On a Wednesday, just before 5:30 p.m., Molina unlocks a storage shed near the scenic track in the heart of the park and pulls out a generator, a compressor and other equipment. Almost nothing happens at the County Line BMX Track unless its crew of dedicated volunteers is on site.
“It’s 100-percent volunteer based,” Jenkins said. “We have some BMX instructors who run camps, but the volunteers are the heart of the track. We have a core group of head volunteers who have been out every week for practices and help run the races and events every Sunday. On big races, they’re out there for eight to 10 hours prior.”
For decades, the tightly-packed dirt BMX track has been the only BMX practice track in the metro area from Colorado Springs to Dacono. Racers say the layout is ideal for USA BMX qualifying races. That’s about to change, however.
“County Line is special because it’s community run,” said Kevin Nielsen, who has volunteered at the track since 2011.
Nielsen is an international BMX racer who was ranked in the top 10 nationally last year, but has been off the track since breaking his wrists. He qualified for the 2017 BMX World Championships after he got out of the hospital, but couldn’t compete because he dislocated a collar bone.

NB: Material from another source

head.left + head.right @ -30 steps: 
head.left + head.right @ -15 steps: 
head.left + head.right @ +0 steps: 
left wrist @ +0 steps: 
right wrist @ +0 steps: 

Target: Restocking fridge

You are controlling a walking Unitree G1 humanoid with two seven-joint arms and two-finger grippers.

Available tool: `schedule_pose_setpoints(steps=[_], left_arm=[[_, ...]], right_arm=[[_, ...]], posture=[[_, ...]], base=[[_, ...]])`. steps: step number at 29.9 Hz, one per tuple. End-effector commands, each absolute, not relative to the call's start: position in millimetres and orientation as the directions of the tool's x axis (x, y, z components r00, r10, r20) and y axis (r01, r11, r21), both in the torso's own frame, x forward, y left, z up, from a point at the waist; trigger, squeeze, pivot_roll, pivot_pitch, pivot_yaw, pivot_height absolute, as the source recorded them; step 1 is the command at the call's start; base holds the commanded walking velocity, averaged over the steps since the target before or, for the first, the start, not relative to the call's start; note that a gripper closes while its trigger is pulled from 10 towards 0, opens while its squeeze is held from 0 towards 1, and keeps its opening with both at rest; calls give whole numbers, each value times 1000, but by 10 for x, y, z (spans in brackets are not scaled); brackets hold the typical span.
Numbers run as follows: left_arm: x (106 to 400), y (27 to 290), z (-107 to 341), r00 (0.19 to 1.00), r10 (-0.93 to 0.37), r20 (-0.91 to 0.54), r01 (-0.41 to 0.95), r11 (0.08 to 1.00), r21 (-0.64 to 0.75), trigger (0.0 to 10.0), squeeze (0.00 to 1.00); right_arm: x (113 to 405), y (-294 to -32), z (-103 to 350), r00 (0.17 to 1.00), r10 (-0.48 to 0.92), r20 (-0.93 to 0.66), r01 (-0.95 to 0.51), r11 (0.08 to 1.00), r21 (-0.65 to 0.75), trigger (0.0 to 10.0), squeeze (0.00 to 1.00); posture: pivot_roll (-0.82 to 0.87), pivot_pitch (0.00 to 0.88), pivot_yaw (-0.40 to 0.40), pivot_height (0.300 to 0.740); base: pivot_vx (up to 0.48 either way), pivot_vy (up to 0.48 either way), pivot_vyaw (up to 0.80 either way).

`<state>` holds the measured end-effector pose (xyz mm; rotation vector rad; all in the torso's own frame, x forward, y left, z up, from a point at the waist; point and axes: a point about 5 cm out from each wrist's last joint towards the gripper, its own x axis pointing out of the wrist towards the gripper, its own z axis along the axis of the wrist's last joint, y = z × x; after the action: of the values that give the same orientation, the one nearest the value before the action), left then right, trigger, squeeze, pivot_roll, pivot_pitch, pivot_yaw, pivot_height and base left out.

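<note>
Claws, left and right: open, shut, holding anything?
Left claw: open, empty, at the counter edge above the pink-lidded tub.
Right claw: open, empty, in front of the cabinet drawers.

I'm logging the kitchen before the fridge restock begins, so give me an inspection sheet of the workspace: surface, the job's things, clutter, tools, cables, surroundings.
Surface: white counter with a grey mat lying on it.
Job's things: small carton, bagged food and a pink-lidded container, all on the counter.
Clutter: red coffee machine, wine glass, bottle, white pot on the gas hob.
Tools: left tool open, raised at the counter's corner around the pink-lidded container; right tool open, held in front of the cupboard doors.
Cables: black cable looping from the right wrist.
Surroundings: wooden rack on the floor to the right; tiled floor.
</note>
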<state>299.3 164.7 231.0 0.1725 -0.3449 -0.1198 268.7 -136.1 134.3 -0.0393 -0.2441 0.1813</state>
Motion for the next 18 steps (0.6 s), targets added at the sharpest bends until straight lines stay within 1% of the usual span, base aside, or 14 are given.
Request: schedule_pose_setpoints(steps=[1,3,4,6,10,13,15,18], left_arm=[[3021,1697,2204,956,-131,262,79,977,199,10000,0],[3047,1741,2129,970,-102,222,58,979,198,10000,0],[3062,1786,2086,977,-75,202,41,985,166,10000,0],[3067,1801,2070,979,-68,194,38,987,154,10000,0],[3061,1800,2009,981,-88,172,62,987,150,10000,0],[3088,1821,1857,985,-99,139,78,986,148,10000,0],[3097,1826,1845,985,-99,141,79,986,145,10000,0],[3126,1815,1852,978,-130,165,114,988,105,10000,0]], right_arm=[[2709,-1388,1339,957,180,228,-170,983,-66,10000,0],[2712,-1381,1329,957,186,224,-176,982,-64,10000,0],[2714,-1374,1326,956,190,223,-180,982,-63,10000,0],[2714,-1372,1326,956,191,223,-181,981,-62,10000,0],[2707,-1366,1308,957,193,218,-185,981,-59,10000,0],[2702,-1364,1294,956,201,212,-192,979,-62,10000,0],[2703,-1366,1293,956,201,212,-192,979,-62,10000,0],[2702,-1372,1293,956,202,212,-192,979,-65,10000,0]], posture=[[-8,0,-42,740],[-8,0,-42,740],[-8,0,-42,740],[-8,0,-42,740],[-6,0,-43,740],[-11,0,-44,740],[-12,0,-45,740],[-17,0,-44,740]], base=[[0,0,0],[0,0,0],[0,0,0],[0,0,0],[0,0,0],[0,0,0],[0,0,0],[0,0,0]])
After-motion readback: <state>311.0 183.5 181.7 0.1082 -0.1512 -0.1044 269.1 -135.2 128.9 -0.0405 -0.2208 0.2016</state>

“It can be a dangerous sport,” he said. “But I love it.”
He loves it so much that he’s opening his own BMX track in Lakewood at the end of the month after about five years of planning. Mile High BMX, about 85 percent built out, will hold its first race Sunday.
“The location is ideal,” he said. “We have a straight line to DIA and are surrounded by restaurants and hotels. We’re holding mainly national and international events.”
Until now, the only Colorado track that could host a USA BMX international race was in Grand Junction. Mile High BMX will include a 1,500-foot track and Olympic-style course, Nielsen said.
“We match all international rules for length of the track, width of the track and so on,” he said. “It’s been a really long time coming.”
Still, it won’t replace County Line.
South Denver-area resident Mika Shaw, 21, is ranked 16th in the world among BMX elite women and 6th nationally. She started her racing career at County Line.
“I still come here every Wednesday, and I try to make it out here on Sundays when they race,” Shaw said. “It’s a good place to get started. When I practice, it’s either here or I fly out to the Chula Vista Elite Athlete Training Center in California.”
South Suburban owns and maintains the BMX track, but Jenkins said the district is largely hands-off when it comes to USA BMX.
“Our track is a member of USA BMX, and we report our scores that the volunteers track to them,” she said. “We also organize summer camps for BMX.”
The camps, too, are led by community volunteers.
“They’re actually run by the 16-year-old son of one of our main volunteers,” Jenkins said.”His name is Wyatt Smith and he races nationally, and then in the summer, fall and spring months he comes and runs our BMX camps. They are by far our most popular camps for summer. I can’t keep enough open for the demand.”
Nielsen hopes to expand the metro area’s BMX offerings.